Early one New Year’s Eve morning in Minnesota, back in 1980, a man named Wally Nelson stumbled across the body of his friend, lying in the snow just a few meters from his door.
Nineteen-year-old Jean Hilliard’s car had stalled while returning to her parents’ house after a night out. Dressed in little more than a winter coat, mittens, and cowboy boots, she set out into the minus 30 Celsius (minus 22 Fahrenheit) night air to seek her friend’s assistance.
At some point, she tripped and lost consciousness. For six hours, Hilliard’s body lay in the cold, warmth draining away to leave her – by several accounts – “frozen solid”.
“I grabbed her by the collar and skidded her into the porch,” Nelson would report years later in a Minnesota Public Radio interview.
“I thought she was dead. Froze stiffer than a board, but I saw a few bubbles coming out of her nose.”
If not for Nelson’s prompt response, Hilliard might have just become one of the thousands of deaths chalked up to hypothermia each year. Instead, her tale has become a part of medical lore and a scientific curiosity.
How could a body survive being frozen solid?
Stories of people surviving freezing temperatures are unusual enough to be newsworthy but aren’t exactly rare either. In fact, medical specialists in cold climates have a saying: “Nobody is dead until warm and dead”.
The realization that extreme hypothermia isn’t necessarily the end of a life has become the basis of therapy in itself. Under controlled conditions, lowering body temperature can cool down the metabolism and reduce the body’s insatiable hunger for oxygen.
In medical settings, or on rare occasions elsewhere, a chilled body can put the brakes on the whole dying process long enough to deal with a low pulse, at least for a while.
Where Hilliard’s account stands out is the extreme nature of her state of hypothermia.
Forget the fact her body temperature was barely 27 degrees Celsius, a full 10 degrees below that of a healthy human. She was – apparently – frozen. Her face was ashen, eyes solid, and her skin reportedly too hard to be punctured by a hypodermic needle.
In the words of George Sather, the physician who treated her, “The body was cold, completely solid, just like a piece of meat out of a deep freeze.”

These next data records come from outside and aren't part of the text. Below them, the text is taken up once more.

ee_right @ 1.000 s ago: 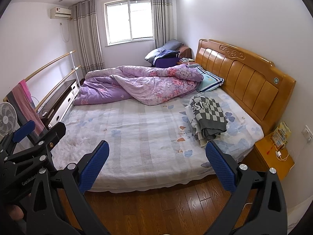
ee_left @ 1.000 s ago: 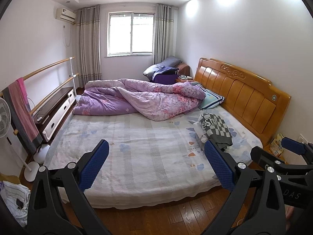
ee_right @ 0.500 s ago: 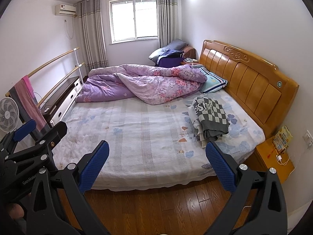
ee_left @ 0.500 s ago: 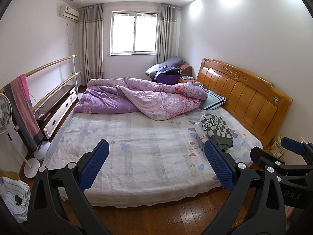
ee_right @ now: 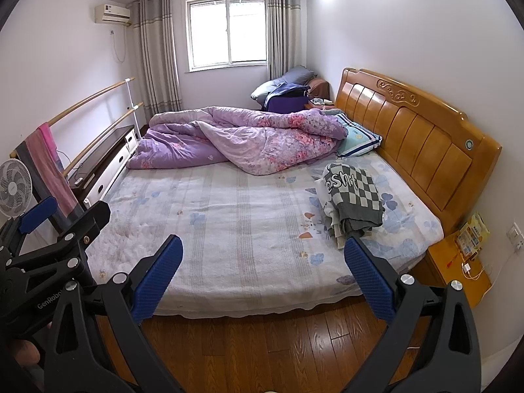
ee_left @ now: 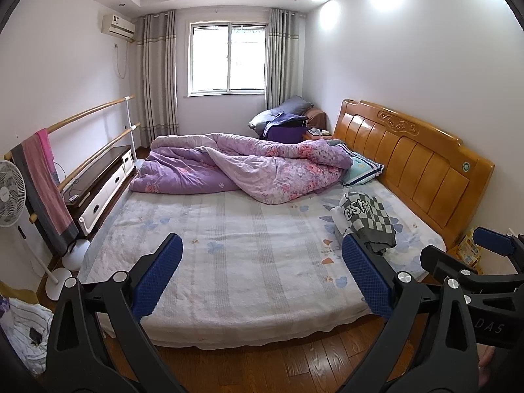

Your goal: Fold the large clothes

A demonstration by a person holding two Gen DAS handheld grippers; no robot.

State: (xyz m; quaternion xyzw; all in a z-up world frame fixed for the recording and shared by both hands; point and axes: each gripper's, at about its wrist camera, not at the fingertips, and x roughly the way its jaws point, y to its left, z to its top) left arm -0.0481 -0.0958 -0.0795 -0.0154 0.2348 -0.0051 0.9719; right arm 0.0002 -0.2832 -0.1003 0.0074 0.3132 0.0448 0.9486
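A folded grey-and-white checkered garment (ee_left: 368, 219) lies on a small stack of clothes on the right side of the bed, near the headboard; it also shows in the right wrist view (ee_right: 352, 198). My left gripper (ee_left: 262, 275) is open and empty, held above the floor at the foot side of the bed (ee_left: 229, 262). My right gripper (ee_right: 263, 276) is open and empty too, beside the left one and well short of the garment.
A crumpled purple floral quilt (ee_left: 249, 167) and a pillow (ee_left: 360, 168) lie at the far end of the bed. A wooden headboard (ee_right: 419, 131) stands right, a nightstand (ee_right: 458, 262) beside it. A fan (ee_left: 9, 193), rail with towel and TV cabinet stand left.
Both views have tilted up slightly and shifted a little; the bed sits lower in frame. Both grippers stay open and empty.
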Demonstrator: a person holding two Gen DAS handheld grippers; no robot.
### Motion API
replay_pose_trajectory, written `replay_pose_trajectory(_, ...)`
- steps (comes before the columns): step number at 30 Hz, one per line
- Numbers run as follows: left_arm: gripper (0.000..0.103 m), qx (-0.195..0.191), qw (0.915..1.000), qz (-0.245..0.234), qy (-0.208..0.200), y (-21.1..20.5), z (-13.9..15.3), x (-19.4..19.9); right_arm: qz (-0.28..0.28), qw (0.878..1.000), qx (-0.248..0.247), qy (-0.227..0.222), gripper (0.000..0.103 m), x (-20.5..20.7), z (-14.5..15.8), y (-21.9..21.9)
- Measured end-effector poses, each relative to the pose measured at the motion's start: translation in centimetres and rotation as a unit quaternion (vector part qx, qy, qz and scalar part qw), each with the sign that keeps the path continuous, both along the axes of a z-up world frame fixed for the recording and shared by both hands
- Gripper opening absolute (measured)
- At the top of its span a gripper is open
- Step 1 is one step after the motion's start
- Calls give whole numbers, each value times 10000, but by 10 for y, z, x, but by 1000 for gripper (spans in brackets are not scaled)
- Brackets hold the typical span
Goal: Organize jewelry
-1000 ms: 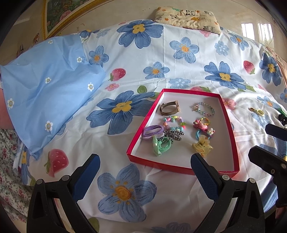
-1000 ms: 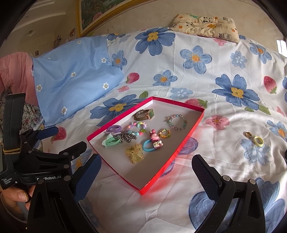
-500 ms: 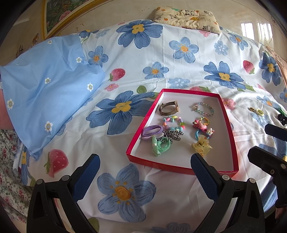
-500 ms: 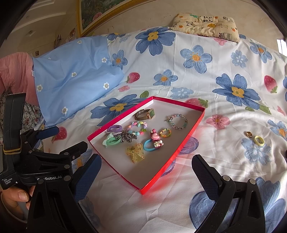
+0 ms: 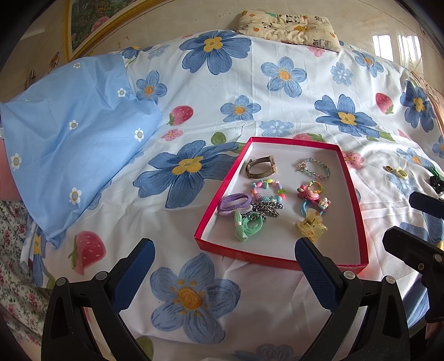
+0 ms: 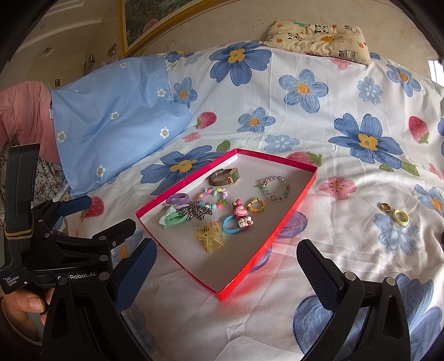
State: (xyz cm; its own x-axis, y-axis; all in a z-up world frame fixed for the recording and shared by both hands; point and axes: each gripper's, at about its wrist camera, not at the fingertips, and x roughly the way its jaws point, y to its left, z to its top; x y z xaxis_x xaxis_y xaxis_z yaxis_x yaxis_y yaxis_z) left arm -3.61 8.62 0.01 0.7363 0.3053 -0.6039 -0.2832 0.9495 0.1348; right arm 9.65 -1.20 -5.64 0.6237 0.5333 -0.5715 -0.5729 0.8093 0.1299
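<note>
We hover both the left gripper and right gripper wide apart and empty beside the shallow red cardboard tray, since the small gold ring and pale yellow ring lie loose on the flowered bed sheet.

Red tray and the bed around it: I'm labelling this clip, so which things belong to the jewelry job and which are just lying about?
Job: red tray, watch, beaded bracelet, chain, hair ties, yellow clip, two rings on the sheet.

Lying about: blue pillow, panda cushion, framed picture.
</note>
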Motion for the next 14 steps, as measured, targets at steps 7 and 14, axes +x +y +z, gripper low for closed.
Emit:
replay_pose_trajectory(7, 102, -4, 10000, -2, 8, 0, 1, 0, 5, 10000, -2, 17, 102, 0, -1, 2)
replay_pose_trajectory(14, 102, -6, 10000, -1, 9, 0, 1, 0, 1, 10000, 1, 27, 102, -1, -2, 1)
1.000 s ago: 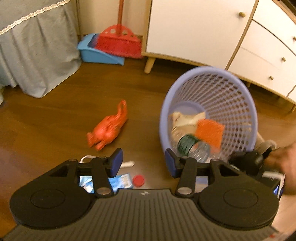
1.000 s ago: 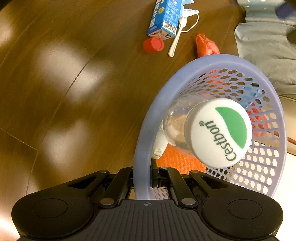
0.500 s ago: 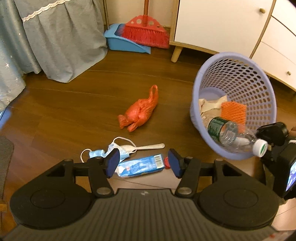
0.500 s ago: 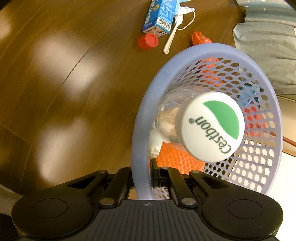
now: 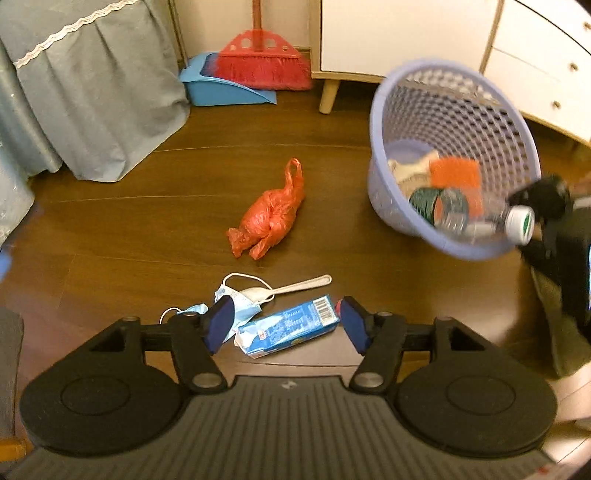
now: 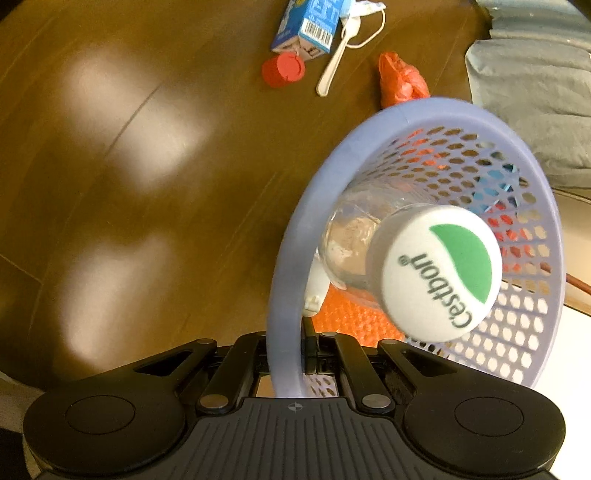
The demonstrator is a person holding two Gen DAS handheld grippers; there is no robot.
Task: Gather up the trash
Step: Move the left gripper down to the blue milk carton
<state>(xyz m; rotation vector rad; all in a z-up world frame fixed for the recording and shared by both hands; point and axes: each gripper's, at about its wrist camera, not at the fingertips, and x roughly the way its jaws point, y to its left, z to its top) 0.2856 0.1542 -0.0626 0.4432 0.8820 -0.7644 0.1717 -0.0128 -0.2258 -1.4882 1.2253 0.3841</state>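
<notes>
Right wrist alone shows red cap beside carton

broom: red, at 12 o'clock, bristles resting in dustpan
dustpan: blue, on floor by wall
cabinet: white w/ wood legs, 1 o'clock
drape: grey cloth w/ lace trim, 10 o'clock, reaches the floor
floor: dark wood planks, glossy
</notes>
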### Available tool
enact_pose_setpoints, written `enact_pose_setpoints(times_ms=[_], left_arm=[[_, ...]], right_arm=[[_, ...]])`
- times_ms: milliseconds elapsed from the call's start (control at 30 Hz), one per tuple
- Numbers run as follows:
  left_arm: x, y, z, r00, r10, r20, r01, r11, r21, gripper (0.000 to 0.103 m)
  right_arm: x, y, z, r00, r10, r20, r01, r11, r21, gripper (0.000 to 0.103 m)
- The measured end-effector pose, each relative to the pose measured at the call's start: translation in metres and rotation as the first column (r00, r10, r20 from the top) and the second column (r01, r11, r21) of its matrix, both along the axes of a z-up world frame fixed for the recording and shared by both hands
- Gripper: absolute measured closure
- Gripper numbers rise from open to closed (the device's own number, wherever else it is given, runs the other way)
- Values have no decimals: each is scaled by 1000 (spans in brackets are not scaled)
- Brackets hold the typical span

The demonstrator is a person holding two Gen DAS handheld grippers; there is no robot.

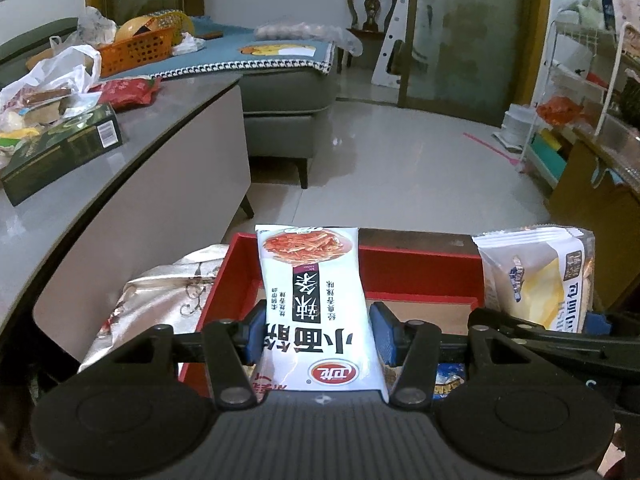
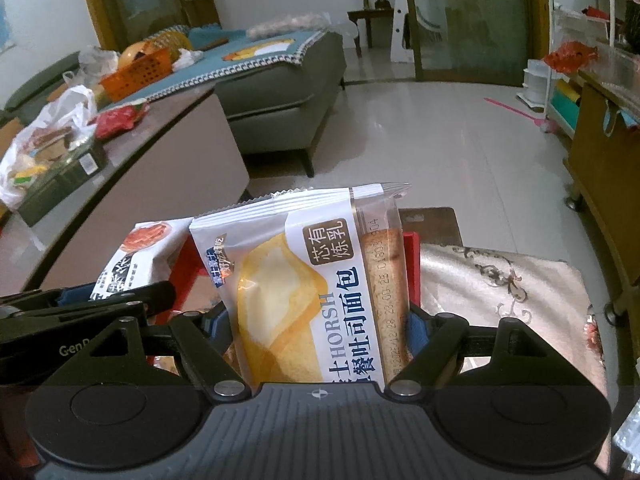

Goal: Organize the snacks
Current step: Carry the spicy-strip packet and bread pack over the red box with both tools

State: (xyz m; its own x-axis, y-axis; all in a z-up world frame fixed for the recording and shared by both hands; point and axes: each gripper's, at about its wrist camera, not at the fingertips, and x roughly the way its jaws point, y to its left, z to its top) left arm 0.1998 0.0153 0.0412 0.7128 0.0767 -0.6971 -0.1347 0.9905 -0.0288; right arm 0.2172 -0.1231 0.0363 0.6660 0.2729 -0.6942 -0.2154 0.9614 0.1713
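Left gripper (image 1: 318,334) pinches a white spicy-strip snack packet (image 1: 314,304) between its blue pads, upright over the red box (image 1: 420,270). Right gripper (image 2: 320,332) clamps a HORSH toast bread packet (image 2: 308,292) just beside it, above the same box. The box sits on a silvery patterned cloth (image 2: 500,292). To the left, a grey countertop (image 1: 168,120) carries a dark green box (image 1: 60,152), a red packet (image 1: 124,92) and plastic bags (image 1: 48,76). Beyond: a grey sofa (image 1: 280,96), glossy tiled floor (image 1: 400,168), an orange basket (image 1: 136,50).

"小面筋" on white snack packet (image 1: 316,304), "HORSH" on bread packet (image 2: 304,292)
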Motion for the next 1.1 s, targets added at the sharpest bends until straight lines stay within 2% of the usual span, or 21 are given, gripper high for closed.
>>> enact_pose_setpoints(times_ms=[567, 1100], left_arm=[[26, -2, -35, 997, 38, -73, -36, 999, 31, 58], [36, 3, -60, 987, 60, -149, -53, 997, 50, 57]], right_arm=[[27, 8, -29, 999, 16, -52, -17, 999, -35, 19], [37, 18, -50, 994, 31, -100, -39, 996, -76, 19]])
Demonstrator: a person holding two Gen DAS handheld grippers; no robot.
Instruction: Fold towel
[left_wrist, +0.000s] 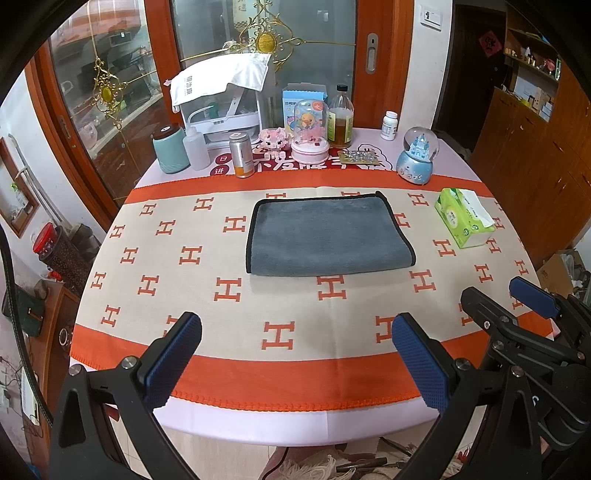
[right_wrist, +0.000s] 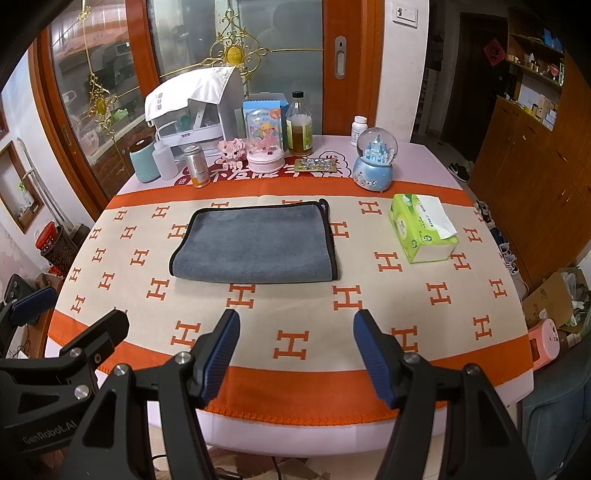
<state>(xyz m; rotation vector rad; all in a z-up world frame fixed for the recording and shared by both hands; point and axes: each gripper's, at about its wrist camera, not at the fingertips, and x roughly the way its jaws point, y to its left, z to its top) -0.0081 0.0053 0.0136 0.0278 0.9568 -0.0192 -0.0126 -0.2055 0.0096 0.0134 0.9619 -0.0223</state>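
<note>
Hovering at near counter (left_wrist: 229, 417) edge, left tool (left_wrist: 295, 354) & right tool (right_wrist: 293, 352) both have fingers apart, empty. Towel (left_wrist: 325, 236) lies mid-counter w/ fold toward tools, bound edges far side; appears folded once already.

The grey towel (left_wrist: 325, 236) looked plush and matt, bound in black. The woven tablecloth (left_wrist: 207, 266) was matt cloth. Gripper pads (right_wrist: 218, 354) showed ribbed blue rubber; the snow globe (right_wrist: 376, 155) glossy.

Round surface (left_wrist: 258, 424) w/ orange-beige H-print cloth (left_wrist: 207, 295). Grey towel (left_wrist: 325, 236) folded at centre; green tissue pack (left_wrist: 465, 218) right; bottles, snow globe (left_wrist: 417, 155) etc. along far edge.
</note>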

Yet within just a few hours, warmed by heating pads, Hilliard’s body returned to a state of health. She was talking by noon, and with little more than some numb, blistered toes, was soon discharged to live an unremarkable life unaffected by her night as a human popsicle.
To friends and family in her community, it was all thanks to the power of prayer. But where does biology stand on the matter?
Unlike many materials, water takes up a greater volume as a solid than it does as a liquid. This expansion is bad news for body tissues caught in the cold, as their liquid contents risk swelling to the point of rupturing their containers.
Even a few stray ice crystals blooming in the wrong place can pierce cell membranes with their needle-like shards, reducing extremities to blackened patches of dead skin and muscle, or what we commonly know as frostbite.
Some animals have evolved some nifty adaptations to deal with the dangers of sharp, expanding ice crystals in sub-freezing conditions. Deep-sea fish known as Antarctic blackfin icefish produce glycoproteins as a kind of natural antifreeze, for instance.
The wood frog turns the contents of its cells into a syrup by flooding its body with glucose, thus resisting freezing and dehydration. Outside of their cells, water is free to turn into a solid, encasing tissues in ice and making them look, for all purposes, as solid as frog-shaped ice cubes.
Without anything more to go on than external observations, it’s hard to say for sure how Hilliard’s body withstood being frozen. Was there something unique about her body chemistry? Or even the make-up of her tissues?
Maybe. A far more important question is what exactly ‘frozen’ means in this case. Although low, Hilliard’s core body temperature was reportedly still far above freezing. There’s a world of difference between a metaphorical ‘chilled to the bone’ and literal solidified water in the veins.
The fact Hilliard’s body felt solid is a common sign of severe hypothermia, as muscle rigidity increases to such an extent, it can even resemble rigor mortis, the stiffening that happens to a dead body.
That the surface of her body was cold and white, and even her eyes appeared glassy and ‘solid’, might also be less than surprising. The body will close off channels to blood vessels under the skin to keep organs functioning, to the point a body will look ashen and remain remarkably cold to the touch.
For medical staff persistent enough to try their luck using a smaller gauged hypodermic on heavily constricted veins, especially if they’re covered by thin layers of dehydrated skin pressed tight against rigid muscles, we might even imagine a bent needle or two could result.
With little to go on other than a few surprised accounts, we can only speculate whether Hilliard’s ‘frozen’ body was typical, if shocking, or indeed strangely unique in its ability to withstand such an extreme change of state. There can be no doubt, however, that she was fortunate.
The more we learn about the amazing things the human body can achieve, the less we might rely on good fortune to save lives like hers in the future and more on advances in medicine and rapid responses.